§ Task goal
Leaving out the images, transcribe every record below exactly.

(Given data)

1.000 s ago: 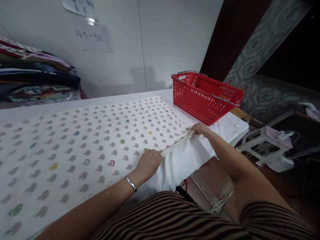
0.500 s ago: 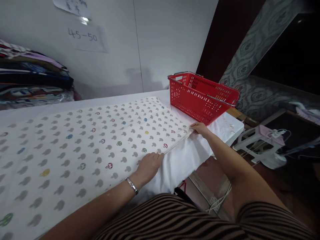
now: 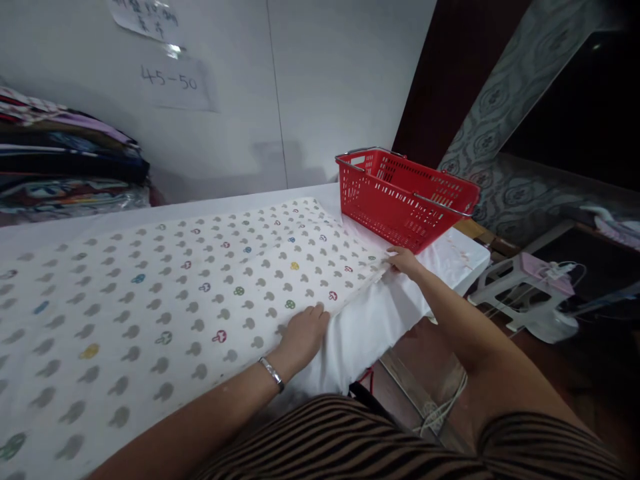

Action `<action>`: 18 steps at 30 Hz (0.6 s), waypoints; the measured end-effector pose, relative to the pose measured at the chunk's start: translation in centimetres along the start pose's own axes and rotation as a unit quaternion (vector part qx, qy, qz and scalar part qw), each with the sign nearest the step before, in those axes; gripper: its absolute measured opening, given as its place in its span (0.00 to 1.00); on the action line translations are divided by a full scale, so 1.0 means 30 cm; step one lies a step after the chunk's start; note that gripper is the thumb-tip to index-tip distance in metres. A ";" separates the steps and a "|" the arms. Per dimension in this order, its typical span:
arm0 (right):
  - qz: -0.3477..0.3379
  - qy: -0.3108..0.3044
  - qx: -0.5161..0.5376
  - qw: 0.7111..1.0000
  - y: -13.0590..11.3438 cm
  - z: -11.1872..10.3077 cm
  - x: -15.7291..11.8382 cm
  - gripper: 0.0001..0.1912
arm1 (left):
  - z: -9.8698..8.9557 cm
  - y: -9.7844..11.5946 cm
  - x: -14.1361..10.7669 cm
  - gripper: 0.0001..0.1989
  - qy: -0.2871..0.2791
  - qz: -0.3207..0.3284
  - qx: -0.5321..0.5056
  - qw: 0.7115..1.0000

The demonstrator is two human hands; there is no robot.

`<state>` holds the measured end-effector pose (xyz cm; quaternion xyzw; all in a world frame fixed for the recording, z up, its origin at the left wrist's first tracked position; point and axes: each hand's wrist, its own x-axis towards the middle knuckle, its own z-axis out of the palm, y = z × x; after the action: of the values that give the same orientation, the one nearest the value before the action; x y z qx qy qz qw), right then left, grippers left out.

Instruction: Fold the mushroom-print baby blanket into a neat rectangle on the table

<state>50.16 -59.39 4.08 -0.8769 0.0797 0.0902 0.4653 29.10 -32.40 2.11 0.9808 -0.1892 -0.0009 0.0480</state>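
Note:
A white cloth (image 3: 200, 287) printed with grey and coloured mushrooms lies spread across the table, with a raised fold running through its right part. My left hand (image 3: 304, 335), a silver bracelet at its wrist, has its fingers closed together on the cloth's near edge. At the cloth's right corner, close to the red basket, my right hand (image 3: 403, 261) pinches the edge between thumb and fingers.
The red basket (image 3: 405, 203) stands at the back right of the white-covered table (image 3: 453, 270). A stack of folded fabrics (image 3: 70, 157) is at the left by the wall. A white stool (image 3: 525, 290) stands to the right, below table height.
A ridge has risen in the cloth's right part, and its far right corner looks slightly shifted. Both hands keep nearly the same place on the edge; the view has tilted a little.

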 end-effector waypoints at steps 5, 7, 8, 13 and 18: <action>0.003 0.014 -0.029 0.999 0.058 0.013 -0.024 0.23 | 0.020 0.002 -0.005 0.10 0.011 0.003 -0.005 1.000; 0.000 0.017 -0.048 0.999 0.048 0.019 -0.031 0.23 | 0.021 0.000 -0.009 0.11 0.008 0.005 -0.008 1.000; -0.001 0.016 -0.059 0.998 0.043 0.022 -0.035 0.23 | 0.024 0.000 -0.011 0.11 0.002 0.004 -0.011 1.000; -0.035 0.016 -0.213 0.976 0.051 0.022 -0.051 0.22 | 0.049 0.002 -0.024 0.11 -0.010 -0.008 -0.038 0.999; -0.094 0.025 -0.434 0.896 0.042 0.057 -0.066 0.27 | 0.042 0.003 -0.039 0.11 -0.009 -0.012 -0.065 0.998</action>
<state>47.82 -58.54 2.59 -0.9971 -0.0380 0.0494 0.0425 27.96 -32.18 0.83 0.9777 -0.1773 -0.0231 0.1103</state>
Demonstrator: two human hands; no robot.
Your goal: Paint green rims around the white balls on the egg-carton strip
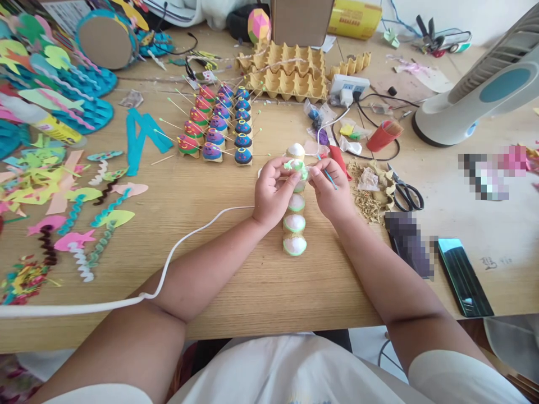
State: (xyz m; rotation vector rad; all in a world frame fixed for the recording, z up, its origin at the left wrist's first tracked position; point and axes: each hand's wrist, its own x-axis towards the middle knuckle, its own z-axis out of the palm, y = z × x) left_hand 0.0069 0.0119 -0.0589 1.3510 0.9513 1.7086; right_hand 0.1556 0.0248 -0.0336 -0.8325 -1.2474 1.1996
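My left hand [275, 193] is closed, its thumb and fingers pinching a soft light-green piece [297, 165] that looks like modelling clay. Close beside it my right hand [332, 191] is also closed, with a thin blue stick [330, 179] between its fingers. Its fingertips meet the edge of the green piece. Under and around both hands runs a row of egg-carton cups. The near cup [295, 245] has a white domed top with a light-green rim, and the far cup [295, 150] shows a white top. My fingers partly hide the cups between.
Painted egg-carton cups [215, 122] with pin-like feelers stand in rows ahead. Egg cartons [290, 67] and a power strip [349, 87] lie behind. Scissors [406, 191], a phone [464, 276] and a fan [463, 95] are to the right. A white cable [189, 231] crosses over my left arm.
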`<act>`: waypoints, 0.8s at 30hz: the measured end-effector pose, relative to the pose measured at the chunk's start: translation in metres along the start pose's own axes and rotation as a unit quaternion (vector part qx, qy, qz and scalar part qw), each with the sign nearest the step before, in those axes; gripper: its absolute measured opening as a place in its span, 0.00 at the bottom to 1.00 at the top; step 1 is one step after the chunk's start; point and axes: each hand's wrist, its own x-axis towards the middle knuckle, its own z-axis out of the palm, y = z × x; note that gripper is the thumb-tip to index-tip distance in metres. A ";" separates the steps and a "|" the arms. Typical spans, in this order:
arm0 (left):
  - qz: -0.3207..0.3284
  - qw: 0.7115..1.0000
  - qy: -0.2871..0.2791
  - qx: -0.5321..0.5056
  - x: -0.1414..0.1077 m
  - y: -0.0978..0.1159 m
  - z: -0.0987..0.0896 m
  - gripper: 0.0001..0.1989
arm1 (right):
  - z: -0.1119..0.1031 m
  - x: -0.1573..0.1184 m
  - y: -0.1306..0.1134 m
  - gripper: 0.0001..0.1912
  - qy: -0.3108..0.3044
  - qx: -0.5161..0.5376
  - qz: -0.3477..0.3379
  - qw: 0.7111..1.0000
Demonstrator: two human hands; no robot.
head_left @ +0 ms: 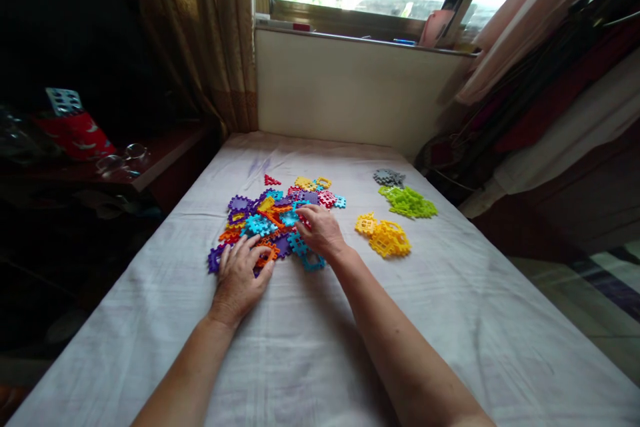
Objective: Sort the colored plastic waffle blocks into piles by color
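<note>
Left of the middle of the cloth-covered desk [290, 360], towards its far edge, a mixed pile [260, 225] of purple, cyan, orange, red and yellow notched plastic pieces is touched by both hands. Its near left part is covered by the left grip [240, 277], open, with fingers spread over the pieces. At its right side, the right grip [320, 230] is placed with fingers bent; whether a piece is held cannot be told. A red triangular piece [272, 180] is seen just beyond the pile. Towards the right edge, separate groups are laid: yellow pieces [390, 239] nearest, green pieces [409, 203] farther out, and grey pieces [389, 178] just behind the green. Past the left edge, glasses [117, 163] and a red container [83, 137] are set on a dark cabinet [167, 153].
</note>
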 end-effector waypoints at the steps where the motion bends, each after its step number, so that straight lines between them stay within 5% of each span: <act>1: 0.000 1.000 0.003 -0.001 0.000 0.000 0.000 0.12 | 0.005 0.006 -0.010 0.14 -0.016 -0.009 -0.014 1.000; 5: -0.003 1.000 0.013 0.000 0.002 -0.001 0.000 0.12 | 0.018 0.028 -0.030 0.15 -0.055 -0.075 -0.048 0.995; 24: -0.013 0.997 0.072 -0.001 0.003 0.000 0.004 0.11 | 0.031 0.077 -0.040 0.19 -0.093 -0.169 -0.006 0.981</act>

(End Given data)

§ Your solution
1.000 s ago: 
0.500 s ago: 
now: 

Action `<action>`: 18 steps at 30 Hz (0.6 s), waypoints; the measured end-effector pose, relative to the pose measured at the chunk's start: translation in centimetres along the start pose's own axes and rotation as a unit quaternion (vector part qx, qy, qz and scalar part qw), each with the sign nearest the step before, in those axes; gripper: its absolute measured opening, given as its place in its span (0.00 to 1.00); on the action line translations are divided by a full scale, so 1.0 means 30 cm; step one lies a step after the chunk's start; note that gripper is the thumb-tip to index-tip distance in metres. A ";" separates the steps and a "|" the arms. Per dimension in this order, its typical span:
arm0 (right):
  - qz: -0.3477..0.3379
  - qy: -0.3108..0.3044
  - qx: -0.5161..0.5376
  - qw: 0.7111..1.0000
  - y: -13.0590..11.3438 cm
  - z: -11.1872..10.3077 cm
  - x: -15.7291..11.8382 cm
  - gripper: 0.0001..0.1912
arm1 (left):
  - z: -9.8698..8.9557 cm
  - y: -9.7844..11.5946 cm
  - x: -14.1361..10.7669 cm
  - gripper: 0.0001..0.1989
  - qy: -0.2871..0.2791
  - qz: -0.3207..0.3284
  - qx: -0.5321..0.5056
  - qw: 0.7115..1.0000

The demonstrator is two human hands; there is no robot.

`<state>` holds the measured end-effector pose (xyz cm; quaternion xyzw; all in a world frame fixed for the recording, z up, its origin at the left wrist's first tracked position; point and axes: each hand's wrist, its own x-axis towards the middle knuckle, its own z-axis out of the palm, y = z × x; after the action: of the values that give the same orientation, the one nearest the value before the action; x y z qx qy qz qw), right then left, grippers left out.

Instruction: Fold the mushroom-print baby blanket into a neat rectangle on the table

<state>50.16 -59.39 4.08 -0.8769 0.0797 0.0902 0.4653 29.10 -32.40 2.11 0.9808 -0.1892 -0.0009 0.0480</state>
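Note:
A white cloth (image 3: 200, 287) printed with grey and coloured mushrooms lies spread across the table, with a raised fold running through its right part. My left hand (image 3: 304, 335), a silver bracelet at its wrist, has its fingers closed together on the cloth's near edge. At the cloth's right corner, close to the red basket, my right hand (image 3: 403, 261) pinches the edge between thumb and fingers.
The red basket (image 3: 405, 203) stands at the back right of the white-covered table (image 3: 453, 270). A stack of folded fabrics (image 3: 70, 157) is at the left by the wall. A white stool (image 3: 525, 290) stands to the right, below table height.
A ridge has risen in the cloth's right part, and its far right corner looks slightly shifted. Both hands keep nearly the same place on the edge; the view has tilted a little.
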
 end-effector waypoints at steps 5, 7, 8, 13 and 18: <action>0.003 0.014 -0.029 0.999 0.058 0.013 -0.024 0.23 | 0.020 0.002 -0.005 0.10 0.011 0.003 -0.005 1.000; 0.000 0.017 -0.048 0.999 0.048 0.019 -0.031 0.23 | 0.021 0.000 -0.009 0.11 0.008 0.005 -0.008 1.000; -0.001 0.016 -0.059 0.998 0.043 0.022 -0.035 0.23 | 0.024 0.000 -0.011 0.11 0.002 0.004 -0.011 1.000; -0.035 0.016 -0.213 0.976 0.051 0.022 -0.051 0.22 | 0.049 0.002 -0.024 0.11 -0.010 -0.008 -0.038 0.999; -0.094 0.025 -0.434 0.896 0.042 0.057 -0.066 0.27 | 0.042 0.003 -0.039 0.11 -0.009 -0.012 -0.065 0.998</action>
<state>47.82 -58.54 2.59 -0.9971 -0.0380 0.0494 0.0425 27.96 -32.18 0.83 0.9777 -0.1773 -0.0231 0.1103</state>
Demonstrator: two human hands; no robot.
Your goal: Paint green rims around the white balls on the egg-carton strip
State: (xyz m; rotation vector rad; all in a world frame fixed for the recording, z up, its origin at the left wrist's first tracked position; point and axes: each hand's wrist, its own x-axis towards the middle knuckle, its own z-axis out of the palm, y = z × x) left_hand 0.0069 0.0119 -0.0589 1.3510 0.9513 1.7086; right_hand 0.1556 0.0248 -0.0336 -0.8325 -1.2474 1.1996
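My left hand [275, 193] is closed, its thumb and fingers pinching a soft light-green piece [297, 165] that looks like modelling clay. Close beside it my right hand [332, 191] is also closed, with a thin blue stick [330, 179] between its fingers. Its fingertips meet the edge of the green piece. Under and around both hands runs a row of egg-carton cups. The near cup [295, 245] has a white domed top with a light-green rim, and the far cup [295, 150] shows a white top. My fingers partly hide the cups between.
Painted egg-carton cups [215, 122] with pin-like feelers stand in rows ahead. Egg cartons [290, 67] and a power strip [349, 87] lie behind. Scissors [406, 191], a phone [464, 276] and a fan [463, 95] are to the right. A white cable [189, 231] crosses over my left arm.
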`<act>`: waypoints, 0.8s at 30hz: the measured end-effector pose, relative to the pose measured at the chunk's start: translation in metres along the start pose's own axes and rotation as a unit quaternion (vector part qx, qy, qz and scalar part qw), each with the sign nearest the step before, in those axes; gripper: its absolute measured opening as a place in its span, 0.00 at the bottom to 1.00 at the top; step 1 is one step after the chunk's start; point and axes: each hand's wrist, its own x-axis towards the middle knuckle, its own z-axis out of the palm, y = z × x; note that gripper is the thumb-tip to index-tip distance in metres. A ";" separates the steps and a "|" the arms. Typical spans, in this order:
arm0 (left):
  - qz: -0.3207..0.3284
  - qw: 0.7115..1.0000
  - qy: -0.2871..0.2791
  - qx: -0.5321..0.5056
  - x: -0.1414..0.1077 m
  - y: -0.0978..0.1159 m
  - z: -0.0987..0.0896 m
  - gripper: 0.0001..0.1989
arm1 (right):
  - z: -0.1119..0.1031 m
  - x: -0.1573..0.1184 m
  - y: -0.1306..0.1134 m
  - gripper: 0.0001..0.1912
  - qy: -0.3108..0.3044
  - qx: -0.5161..0.5376
  - qz: -0.3477..0.3379
  - qw: 0.7111..1.0000
Demonstrator: two human hands; no robot.
head_left @ +0 ms: 
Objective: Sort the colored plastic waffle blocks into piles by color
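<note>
Left of the middle of the cloth-covered desk [290, 360], towards its far edge, a mixed pile [260, 225] of purple, cyan, orange, red and yellow notched plastic pieces is touched by both hands. Its near left part is covered by the left grip [240, 277], open, with fingers spread over the pieces. At its right side, the right grip [320, 230] is placed with fingers bent; whether a piece is held cannot be told. A red triangular piece [272, 180] is seen just beyond the pile. Towards the right edge, separate groups are laid: yellow pieces [390, 239] nearest, green pieces [409, 203] farther out, and grey pieces [389, 178] just behind the green. Past the left edge, glasses [117, 163] and a red container [83, 137] are set on a dark cabinet [167, 153].
</note>
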 end-effector waypoints at the steps where the motion bends, each after its step number, so that straight lines between them stay within 5% of each span: <act>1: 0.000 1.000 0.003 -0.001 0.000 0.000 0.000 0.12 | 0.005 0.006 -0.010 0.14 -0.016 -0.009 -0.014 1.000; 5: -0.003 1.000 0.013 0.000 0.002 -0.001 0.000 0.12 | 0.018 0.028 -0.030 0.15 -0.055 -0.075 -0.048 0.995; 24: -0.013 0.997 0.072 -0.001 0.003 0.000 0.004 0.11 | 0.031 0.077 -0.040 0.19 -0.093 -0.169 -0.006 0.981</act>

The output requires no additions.